Torsion dystonia
The pull - Oppenheim syndrome (synonyms: Oppenheim syndrome, swallow -drag- Oppenheim syndrome, idiopathic torsion dystonia, dystonia deformans musculorum, Early onset torsion dystonia ) denotes a generalized dystonia, a rare form of hyperkinetic movement disorders. It is a primary, idiopathic, generalized, early onset ( childhood or adolescence ) torsion dystonia. When first described (1911 ) applies Hermann Oppenheim.
Dissemination
The prevalence varies in Europe from about 1:100,000 and 1:300,000. Due to a founder mutation (approx. 350 years ago) the prevalence among Ashkenazi Jews is 5-10 times higher.
Causes and development
- Usually autosomal dominant (rare autosomal recessive or X-linked ) inherited gene mutation (30-40% penetrance )
- Deletion of a GAG triplet (guanine, adenine = nucleobase, basic building block of nucleic acids DNA and RNA) in the DYT1 gene on chromosome 9q34 (long arm of chromosome 9 )

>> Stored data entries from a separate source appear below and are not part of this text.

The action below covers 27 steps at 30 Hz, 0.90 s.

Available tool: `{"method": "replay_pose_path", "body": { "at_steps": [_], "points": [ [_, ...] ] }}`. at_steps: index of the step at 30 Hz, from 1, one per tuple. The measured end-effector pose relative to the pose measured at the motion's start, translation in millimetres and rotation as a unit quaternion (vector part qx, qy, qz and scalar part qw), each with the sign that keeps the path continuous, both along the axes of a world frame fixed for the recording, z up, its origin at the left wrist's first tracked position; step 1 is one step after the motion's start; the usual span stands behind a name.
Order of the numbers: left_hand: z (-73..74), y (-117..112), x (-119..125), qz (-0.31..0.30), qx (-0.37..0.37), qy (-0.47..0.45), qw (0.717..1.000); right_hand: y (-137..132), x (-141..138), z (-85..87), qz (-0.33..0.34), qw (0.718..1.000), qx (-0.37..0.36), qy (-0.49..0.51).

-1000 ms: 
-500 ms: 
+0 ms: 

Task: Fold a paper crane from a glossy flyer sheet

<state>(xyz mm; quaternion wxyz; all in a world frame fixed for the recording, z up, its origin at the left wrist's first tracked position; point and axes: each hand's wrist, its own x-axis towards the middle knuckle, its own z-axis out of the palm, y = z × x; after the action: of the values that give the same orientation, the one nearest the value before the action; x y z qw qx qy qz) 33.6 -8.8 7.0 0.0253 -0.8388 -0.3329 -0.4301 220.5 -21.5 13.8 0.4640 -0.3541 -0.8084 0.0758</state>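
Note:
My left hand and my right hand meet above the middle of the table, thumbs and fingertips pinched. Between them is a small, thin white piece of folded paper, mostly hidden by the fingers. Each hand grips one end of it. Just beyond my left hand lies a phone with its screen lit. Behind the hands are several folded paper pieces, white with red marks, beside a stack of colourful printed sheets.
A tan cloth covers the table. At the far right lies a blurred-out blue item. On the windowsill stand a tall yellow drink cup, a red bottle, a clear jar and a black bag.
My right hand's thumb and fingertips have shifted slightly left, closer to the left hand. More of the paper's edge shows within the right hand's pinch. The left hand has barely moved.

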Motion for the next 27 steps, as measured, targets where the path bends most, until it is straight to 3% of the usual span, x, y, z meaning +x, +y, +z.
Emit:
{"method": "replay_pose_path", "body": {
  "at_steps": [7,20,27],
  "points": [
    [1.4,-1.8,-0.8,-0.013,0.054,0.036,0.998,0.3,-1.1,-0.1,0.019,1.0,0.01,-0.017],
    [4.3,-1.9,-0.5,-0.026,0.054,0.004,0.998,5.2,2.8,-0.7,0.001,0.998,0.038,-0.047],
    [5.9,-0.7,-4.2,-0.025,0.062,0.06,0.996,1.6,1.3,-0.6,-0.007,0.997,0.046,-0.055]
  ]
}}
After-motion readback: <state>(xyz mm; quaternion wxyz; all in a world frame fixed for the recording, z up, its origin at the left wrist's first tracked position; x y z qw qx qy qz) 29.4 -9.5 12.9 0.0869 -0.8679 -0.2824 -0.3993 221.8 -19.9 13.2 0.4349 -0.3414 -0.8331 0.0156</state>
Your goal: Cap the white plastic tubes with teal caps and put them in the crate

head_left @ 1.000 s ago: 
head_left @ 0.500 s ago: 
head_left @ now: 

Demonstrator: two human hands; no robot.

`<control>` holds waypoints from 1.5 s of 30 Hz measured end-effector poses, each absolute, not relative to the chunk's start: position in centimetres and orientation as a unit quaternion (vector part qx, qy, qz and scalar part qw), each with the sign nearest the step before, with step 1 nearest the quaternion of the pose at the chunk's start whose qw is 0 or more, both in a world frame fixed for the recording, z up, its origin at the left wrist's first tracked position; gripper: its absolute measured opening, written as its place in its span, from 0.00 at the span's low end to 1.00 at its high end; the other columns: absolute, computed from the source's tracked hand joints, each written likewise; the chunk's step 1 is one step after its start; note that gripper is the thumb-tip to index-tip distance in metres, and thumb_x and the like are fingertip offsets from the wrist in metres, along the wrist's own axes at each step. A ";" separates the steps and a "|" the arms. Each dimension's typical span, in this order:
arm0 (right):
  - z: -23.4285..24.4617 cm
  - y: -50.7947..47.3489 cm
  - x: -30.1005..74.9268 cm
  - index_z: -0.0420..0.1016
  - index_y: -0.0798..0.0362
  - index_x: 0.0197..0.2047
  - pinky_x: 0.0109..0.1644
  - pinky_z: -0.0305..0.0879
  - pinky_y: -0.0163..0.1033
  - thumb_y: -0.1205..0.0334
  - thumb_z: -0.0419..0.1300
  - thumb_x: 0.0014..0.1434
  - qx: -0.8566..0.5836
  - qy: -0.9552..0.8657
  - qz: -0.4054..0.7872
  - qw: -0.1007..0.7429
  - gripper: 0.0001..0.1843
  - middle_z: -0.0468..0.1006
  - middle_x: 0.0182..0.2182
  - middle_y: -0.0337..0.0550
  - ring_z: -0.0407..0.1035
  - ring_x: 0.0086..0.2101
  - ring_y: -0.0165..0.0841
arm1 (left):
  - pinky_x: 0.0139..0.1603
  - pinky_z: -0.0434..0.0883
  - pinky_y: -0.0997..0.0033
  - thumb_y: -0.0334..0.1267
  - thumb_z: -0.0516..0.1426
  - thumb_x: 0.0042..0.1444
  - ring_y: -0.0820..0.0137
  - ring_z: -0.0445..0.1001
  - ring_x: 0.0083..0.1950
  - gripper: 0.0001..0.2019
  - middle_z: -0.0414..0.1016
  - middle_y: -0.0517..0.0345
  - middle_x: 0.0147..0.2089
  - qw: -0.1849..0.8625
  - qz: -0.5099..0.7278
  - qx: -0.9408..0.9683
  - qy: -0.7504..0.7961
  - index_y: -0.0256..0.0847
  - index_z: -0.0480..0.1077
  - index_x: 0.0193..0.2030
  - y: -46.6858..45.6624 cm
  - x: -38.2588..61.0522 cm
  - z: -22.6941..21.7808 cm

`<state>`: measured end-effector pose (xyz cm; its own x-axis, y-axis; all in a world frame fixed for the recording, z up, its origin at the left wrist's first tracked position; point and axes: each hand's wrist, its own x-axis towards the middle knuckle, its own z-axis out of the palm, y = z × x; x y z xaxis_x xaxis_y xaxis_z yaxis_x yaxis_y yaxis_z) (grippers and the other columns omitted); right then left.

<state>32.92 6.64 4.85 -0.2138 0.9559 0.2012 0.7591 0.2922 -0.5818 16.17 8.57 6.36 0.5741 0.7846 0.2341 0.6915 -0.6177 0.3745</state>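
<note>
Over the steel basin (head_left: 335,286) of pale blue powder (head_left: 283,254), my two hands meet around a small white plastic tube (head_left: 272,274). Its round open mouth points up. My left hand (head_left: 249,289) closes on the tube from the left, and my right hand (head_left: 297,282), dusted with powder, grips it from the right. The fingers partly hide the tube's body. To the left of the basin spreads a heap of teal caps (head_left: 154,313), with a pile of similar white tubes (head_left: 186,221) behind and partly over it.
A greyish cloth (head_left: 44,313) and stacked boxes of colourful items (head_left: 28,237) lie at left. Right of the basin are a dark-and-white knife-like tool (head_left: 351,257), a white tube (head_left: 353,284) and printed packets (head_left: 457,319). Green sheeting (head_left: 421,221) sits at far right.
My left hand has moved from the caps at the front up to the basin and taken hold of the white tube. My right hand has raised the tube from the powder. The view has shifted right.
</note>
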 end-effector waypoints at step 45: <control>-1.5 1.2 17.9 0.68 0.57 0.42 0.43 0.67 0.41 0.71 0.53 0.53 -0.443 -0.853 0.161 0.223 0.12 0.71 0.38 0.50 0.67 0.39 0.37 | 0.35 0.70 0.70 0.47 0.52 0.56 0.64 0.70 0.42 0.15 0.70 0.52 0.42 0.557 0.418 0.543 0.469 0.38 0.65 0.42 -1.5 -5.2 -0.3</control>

- This gene encodes the ATP -binding protein torsin A
- Localization of torsin A ubiquitously in neurons of the CNS
- Torsin A with the endoplasmic reticulum and in the nuclear membrane, the function of a chaperone (proteins that help newly synthesized proteins to fold correctly )
- Torsin A possibly interacts with the dopamine transporter and is involved in intracellular transport. The cause of dystonia is therefore in a disturbance of the regulation of non - arbitrariness motor skills (partly also the arbitrariness of motor function ) in the region of the basal ganglia ( including through disturbed dopamine household and defective proteins )
A central role in the pathophysiological model of Oppenheim dystonia plays the globus pallidus internus ( GABAergic ). It has an inhibitory effect on the thalamocortical neurons. If this inhibition, there is hyperkinetic movement disorders.
Clinical manifestations
Movement disorder ( hyperkinesis ) with involuntary, recurrent and persistent muscle contractions in one or more regions of the body that frequently cause twisting and repetitive movements or abnormal postures. Onset of symptoms is usually in the middle or late childhood in an arm or leg. For the majority of patients develop in the next five years to a generalization. A typical feature of dystonia is a gain in motor activity (action dystonia ) and in stress and tension situations.
- Über-Extension/Flexion hand
- About inversion of the foot
- Worm-like movements
- Torsion of the spine
- Gait dromedary ( camel -course )
- Normal cognitive functions
Methods of investigation
- Medical history (including family, drugs)
- Clinical signs
- Identifying common patterns of movement
- Magnetic resonance imaging ( usually no noticeable structural lesions)
- Positron emission tomography ( changes in regional glucose utilization )
- EEG
- Blood count
- Urine sample
- Genetic study
Additional symptoms such as rigidity, resting tremor, pyramidal tract signs, cognitive impairment and ataxia are not compatible with primary dystonia.
Differential Diagnosis
Differential diagnoses include metabolic disorders ( CNS, Wilson's disease ) and other forms of dystonia (secondary dystonia ).
Therapy
- Local: botulinum toxin injection
- Generalized: anticholinergics
- Benzodiazepines
- Intrathecal administration of baclofen
- Drug combination therapy
- Deep brain stimulation ( globus pallidus internus both sides )
- In addition: Physiotherapy (among sensory tricks ), if necessary occupational therapy, speech therapy, psychotherapy
Forecast
The disease course can be designed highly variable, so is difficult to make a forecast. In general it can be said that in earlier beginning the likelihood of generalization increases.
Despite frequent generalization to approximately 75% of patients go and lead an independent life. With modern treatment options so they have a relatively good quality of life.